I wrote a tcp handler in golang, about 300 connections per second. There was no problem with the program just released to production. But after running for about 10 days, I see that the cpu usage is up to 100%. I used the golang tool "go tool pprof" to get the information of cpu usage :
File: gateway-w
Type: cpu
Time: Nov 7, 2018 at 5:38pm (CST)
Duration: 30.14s, Total samples = 30.13s ( 100%)
Entering interactive mode (type "help" for commands, "o" for options)
(pprof) top
Showing nodes accounting for 27.42s, 91.01% of 30.13s total
Dropped 95 nodes (cum <= 0.15s)
Showing top 10 nodes out of 28
flat flat% sum% cum cum%
24.69s 81.94% 81.94% 24.69s 81.94% runtime._ExternalCode /usr/local/go/src/runtime/proc.go
0.57s 1.89% 83.84% 0.57s 1.89% runtime.lock /usr/local/go/src/runtime/lock_futex.go
0.56s 1.86% 85.70% 0.56s 1.86% runtime.unlock /usr/local/go/src/runtime/lock_futex.go
0.26s 0.86% 86.56% 5.37s 17.82% gateway-w/connect/connect-tcp.tcpStartSession /go/src/gateway-w/connect/connect-tcp/tcp_framework.go
0.25s 0.83% 87.39% 1.67s 5.54% net.(*conn).Read /usr/local/go/src/net/net.go
0.24s 0.8% 88.18% 1.41s 4.68% net.(*netFD).Read /usr/local/go/src/net/fd_unix.go
0.23s 0.76% 88.95% 0.23s 0.76% runtime.nanotime /usr/local/go/src/runtime/sys_linux_amd64.s
0.22s 0.73% 89.68% 0.22s 0.73% internal/poll.(*fdMutex).incref /usr/local/go/src/internal/poll/fd_mutex.go
0.21s 0.7% 90.38% 0.21s 0.7% internal/poll.(*fdMutex).rwunlock /usr/local/go/src/internal/poll/fd_mutex.go
0.19s 0.63% 91.01% 0.19s 0.63% internal/poll.(*fdMutex).rwlock /usr/local/go/src/internal/poll/fd_mutex.go
my tcpHandle code is like this:
func tcpStartSession(conn net.Conn) {
defer closeTcp(conn)
var (last, n int
err error
buff []byte
)
last, n, err, buff =
0, 0, nil,
make([]byte, MAX_PACKET_LEN)
for {
// set read timeout
conn.SetReadDeadline(time.Now().Add(time.Duration(tcpTimeOutSec) * time.Second))
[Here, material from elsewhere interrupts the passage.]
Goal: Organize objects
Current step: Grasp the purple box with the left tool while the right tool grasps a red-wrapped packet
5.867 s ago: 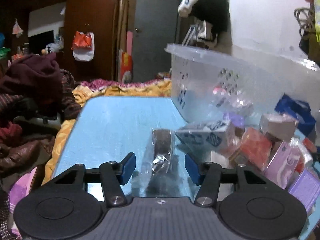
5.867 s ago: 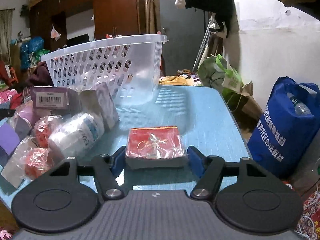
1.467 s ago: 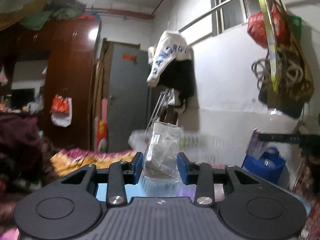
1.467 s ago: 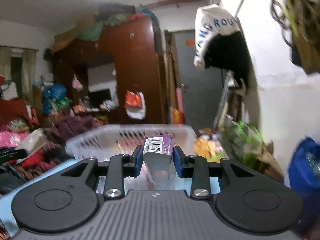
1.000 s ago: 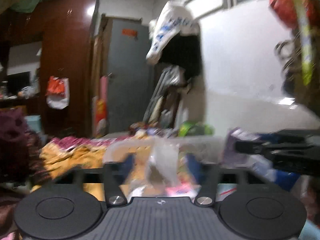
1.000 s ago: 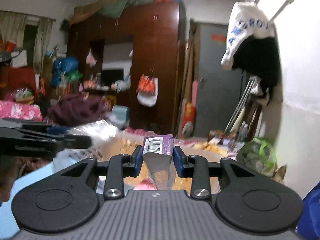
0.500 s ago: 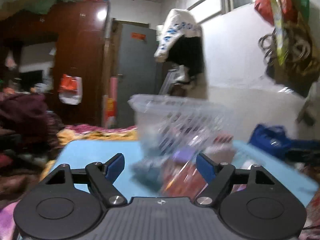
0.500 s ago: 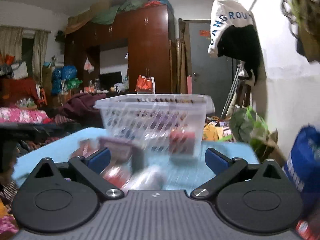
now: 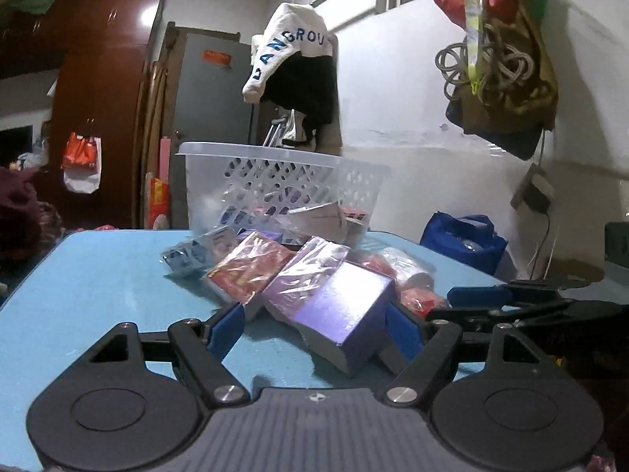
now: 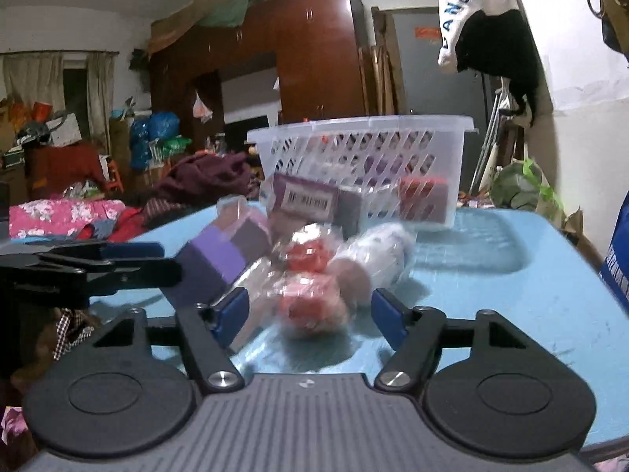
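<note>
- Left wrist view: left gripper point(image 9: 316, 328) is hovering with jaws spread around a purple box point(image 9: 342, 314) lying on the blue desk point(image 9: 98, 275), seemingly not pressing it.
- Right gripper point(image 10: 308, 312) is closing its jaws around a red wrapped packet point(image 10: 310, 308), not yet clamping.
- White basket point(image 10: 365, 157) is standing behind the pile.

A light blue table point(image 9: 98, 275) holds a clear white basket point(image 9: 275, 181) patterned with slotted holes, a shiny purple box point(image 9: 346, 310), a red and gold packet point(image 9: 251, 271), and red wrapped balls point(image 10: 310, 306). Gripper pads point(image 9: 224, 328) are blue.
</note>
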Motion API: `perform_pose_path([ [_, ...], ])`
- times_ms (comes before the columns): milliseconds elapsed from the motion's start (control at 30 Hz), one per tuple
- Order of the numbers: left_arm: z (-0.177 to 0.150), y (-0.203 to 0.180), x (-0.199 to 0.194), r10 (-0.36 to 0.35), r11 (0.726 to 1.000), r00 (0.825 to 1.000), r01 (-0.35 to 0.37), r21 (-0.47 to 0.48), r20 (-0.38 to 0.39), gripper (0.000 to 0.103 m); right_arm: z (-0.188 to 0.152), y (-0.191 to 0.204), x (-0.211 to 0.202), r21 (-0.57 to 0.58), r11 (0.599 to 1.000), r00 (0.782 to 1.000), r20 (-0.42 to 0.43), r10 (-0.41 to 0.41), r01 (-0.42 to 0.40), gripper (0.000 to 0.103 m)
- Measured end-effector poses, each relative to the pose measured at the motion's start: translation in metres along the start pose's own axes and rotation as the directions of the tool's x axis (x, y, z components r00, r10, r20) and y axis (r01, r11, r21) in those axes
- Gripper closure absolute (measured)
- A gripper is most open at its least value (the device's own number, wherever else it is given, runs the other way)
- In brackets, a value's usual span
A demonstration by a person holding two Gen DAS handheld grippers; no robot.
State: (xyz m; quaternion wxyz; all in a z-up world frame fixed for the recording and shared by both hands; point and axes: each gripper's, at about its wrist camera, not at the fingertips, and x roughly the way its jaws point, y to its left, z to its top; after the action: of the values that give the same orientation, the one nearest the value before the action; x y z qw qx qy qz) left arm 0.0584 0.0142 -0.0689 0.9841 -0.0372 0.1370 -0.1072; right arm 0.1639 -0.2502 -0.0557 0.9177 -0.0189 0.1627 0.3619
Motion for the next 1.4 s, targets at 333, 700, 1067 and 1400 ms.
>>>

n, err = conn.Read(buff[last:])
if err != nil {
log.Info("tcp read error maybe timeout , ", err)
break
}
if n == 0 {
log.Debug("empty packet, continue")
continue
}
log.Debug("read bytes ", n)
log.Info("get a raw package:", hex.EncodeToString(buff[:last+n]))
last += n
...
for {
if last == 0 {
break
}
ret, err := protoHandle.IsWhole(buff[:last])
if err != nil {
log.Warn("proto handle check iswhole error", err)
}
log.Debug("rest buffer len = %d
", ret)
if ret < 0 {
//wait for more tcp fragment.
break
}
packetLen := last - ret
packetBuf := make([]byte, packetLen)
copy(packetBuf, buff[:packetLen])
last = ret
if last > 0 {
copy(buff, buff[packetLen:packetLen+last])
}
...
}
}
}
I can't understand what runtime._ExternalCode means. This is the function inside golang.
my golang version is :go version go1.9.2 linux/amd64
my program is running on docker
my docker version is : 1.12.6
I hope someone can help me. Thank you very much!
I tried to upgrade the golang version to 1.10.3. After running for more than half a year, there was no problem. Recently, the same problem occurred, but I have not changed the program code. I suspect that there is a problem with this code:
conn.SetReadDeadline(time.Now().Add(time.Duration(tcpTimeOutSec) * time.Second))
Need your help, thank you.